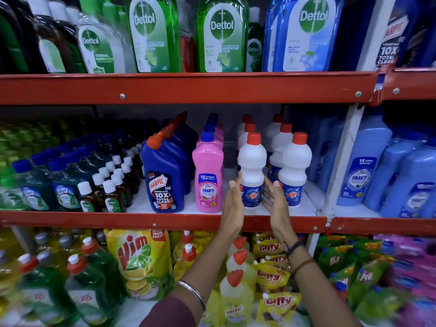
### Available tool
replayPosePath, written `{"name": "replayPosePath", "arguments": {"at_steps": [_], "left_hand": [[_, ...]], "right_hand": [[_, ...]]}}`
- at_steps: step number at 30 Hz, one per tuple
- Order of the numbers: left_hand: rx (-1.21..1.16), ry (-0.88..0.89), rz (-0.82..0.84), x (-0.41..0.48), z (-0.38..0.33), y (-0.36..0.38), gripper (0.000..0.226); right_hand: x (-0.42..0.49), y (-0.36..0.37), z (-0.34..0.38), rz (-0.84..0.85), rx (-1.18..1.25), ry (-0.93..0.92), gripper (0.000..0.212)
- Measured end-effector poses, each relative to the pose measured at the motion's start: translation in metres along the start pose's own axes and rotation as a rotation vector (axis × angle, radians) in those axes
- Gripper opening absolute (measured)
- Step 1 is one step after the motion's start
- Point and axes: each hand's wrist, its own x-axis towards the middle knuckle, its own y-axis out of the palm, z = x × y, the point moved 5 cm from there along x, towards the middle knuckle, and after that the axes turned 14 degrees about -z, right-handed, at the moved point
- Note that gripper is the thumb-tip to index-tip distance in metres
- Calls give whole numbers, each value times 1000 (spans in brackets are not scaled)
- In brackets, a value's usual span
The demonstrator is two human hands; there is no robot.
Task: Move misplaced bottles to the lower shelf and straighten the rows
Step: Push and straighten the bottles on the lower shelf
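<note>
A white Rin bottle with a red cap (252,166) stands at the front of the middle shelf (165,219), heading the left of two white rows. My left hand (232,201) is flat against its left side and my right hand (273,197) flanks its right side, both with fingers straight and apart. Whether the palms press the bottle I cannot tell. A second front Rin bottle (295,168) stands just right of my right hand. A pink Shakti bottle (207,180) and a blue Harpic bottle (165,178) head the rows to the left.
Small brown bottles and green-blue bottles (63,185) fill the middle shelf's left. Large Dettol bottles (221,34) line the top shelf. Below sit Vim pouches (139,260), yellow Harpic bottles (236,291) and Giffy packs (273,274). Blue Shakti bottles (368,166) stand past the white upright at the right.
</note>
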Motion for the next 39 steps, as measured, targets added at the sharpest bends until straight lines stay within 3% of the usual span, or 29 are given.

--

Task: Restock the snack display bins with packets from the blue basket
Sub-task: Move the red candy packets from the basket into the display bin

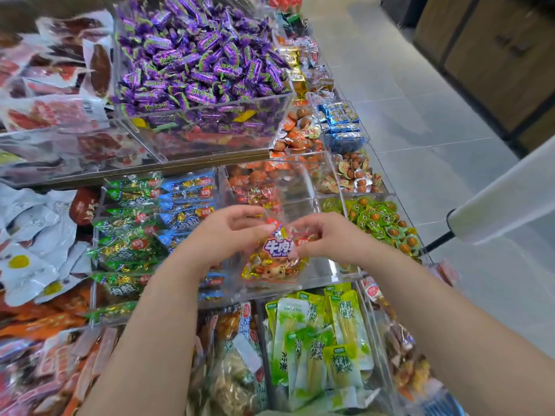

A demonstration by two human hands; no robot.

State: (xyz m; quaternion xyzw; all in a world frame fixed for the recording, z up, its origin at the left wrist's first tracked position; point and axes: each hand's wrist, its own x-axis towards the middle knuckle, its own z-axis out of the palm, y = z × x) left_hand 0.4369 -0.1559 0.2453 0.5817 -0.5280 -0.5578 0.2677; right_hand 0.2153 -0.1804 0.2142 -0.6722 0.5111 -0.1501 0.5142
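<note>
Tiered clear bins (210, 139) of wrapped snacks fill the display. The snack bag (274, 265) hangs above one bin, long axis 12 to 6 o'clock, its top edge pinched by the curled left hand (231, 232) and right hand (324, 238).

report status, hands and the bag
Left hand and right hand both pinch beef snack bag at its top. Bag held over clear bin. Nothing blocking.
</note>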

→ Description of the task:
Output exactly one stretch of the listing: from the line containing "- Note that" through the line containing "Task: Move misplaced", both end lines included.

→ Reply:
- Note that gripper is the thumb-tip to index-tip distance in metres
- Calls give whole numbers, each value times 1000 (spans in brackets are not scaled)
- In brackets, a value's usual span
The demonstrator is two human hands; there is no robot.
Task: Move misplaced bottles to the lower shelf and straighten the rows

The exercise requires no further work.